Vita Sackville-West is a struggling writer who finds herself constricted by the expectations that come with status and family. She becomes enamored with a fellow writer, Virginia Woolf (Elizabeth Debicki), but as the two become closer the nature of their relationship becomes unclear and perhaps even sinister.

Vita and Virginia excels in the ambiguity of the relationship between it’s two leads. Sometimes lustful, but only tentatively. Vita often seems less Virginia’s liberator and more her tormentor. She is every aspect of life that Virginia craves and fears and yet Vita’s motives often seem elusive. It is frequently unclear whether her feelings for Virginia stem from professional jealousy, simple lust or a genuine affection.

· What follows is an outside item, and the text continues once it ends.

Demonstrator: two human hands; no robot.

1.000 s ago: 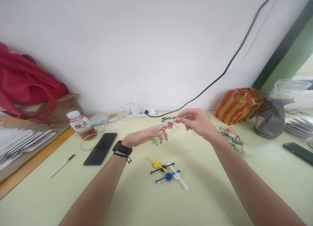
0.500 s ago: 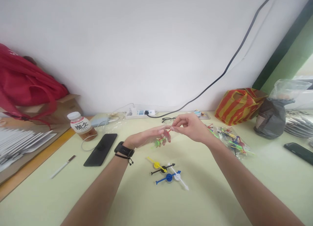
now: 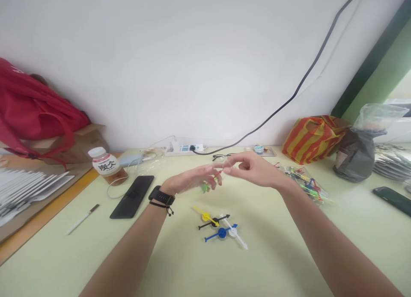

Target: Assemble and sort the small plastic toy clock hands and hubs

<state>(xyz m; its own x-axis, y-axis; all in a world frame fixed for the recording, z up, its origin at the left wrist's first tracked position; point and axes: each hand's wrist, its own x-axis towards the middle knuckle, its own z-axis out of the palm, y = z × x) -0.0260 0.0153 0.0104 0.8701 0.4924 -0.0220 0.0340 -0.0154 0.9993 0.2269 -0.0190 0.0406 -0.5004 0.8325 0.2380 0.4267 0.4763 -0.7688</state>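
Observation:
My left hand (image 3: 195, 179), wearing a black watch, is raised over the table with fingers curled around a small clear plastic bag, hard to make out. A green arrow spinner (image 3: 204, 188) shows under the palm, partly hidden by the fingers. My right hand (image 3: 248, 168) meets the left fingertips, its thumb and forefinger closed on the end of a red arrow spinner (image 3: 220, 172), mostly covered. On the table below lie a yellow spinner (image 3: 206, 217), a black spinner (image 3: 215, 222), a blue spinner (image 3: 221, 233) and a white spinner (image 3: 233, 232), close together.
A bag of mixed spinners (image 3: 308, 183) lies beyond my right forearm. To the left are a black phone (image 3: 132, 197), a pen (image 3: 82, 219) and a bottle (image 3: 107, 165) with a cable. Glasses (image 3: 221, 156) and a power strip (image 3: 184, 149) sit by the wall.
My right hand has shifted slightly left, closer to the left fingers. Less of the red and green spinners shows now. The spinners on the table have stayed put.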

Unfortunately I feel this is not the intentions of the film makers and more the product of a slightly messy script. Vita’s children, for example, are often used as character motivation for Vita (she fears losing them in the event of scandal) and yet they are present in precisely one scene. I greatly enjoyed the promise that Vita had ulterior motives in her affections for Virginia, or at least deep character flaws that would forbid her from making her happy, but neither are fully explored.

Perhaps inevitably the worldly offends the withdrawn and the relationship sours and the film does become very interesting once motivations become clear. Both are trying to hurt each other, and virginia feels she may have found the perfect method; to expose Vita. To simply illustrate her as she is, a prospect that terrifies Vita.

It’s very refreshing to have a tale of lesbian romance that is characterized not by the barriers imposed upon the could by the society they live in but by themselves. Viginia is terrified of intimacy and being hurt whilst Vita is easily bored and fails to understand the fragility of those around her. The film’s best scenes make full use of this tension.

Elizabeth Debicki shines amidst an able cast. She has the commanding voice and conviction to deliver some of Woolf’s words authoritatively. She is a lithe figure that seems fragile and ethereal. As her sickness begins to affect her mind, she gains a haunting quality. Perhaps the most affecting moment of the film finds her desperately trying to express a thought only to be failed by her deteriorating mental health.

The film employs some interestingly transgressive techniques. Isobel Waller-Bridge provides an electronic score that is as often thrilling as it is distracting, and CGI plants occasionally sprout from the environment, representing awakening. Both of these conceits are used far too rarely to not feel out of place. Far more fitting is the fabulous cinematography that bathes it’s characters in rich natural light, illuminating the gorgeous period costume and settings. Director Chanya Button presents the women earnestly presents the women speaking to camera when recounting their famous letters. It brings the words to life  marvelously.

Vita and Virginia is an elusive and sometimes frustrating film. Whilst promising sometimes to be a subversion of typical period gay love stories, it’s not quite subversive or provocative enough to fulfill it’s brief. It is however complemented by a committed performance from Elizabeth Debicki and some of Woolf’s beautiful writing in it’s script. It’s only frustrating that it doesn’t bite a little harder.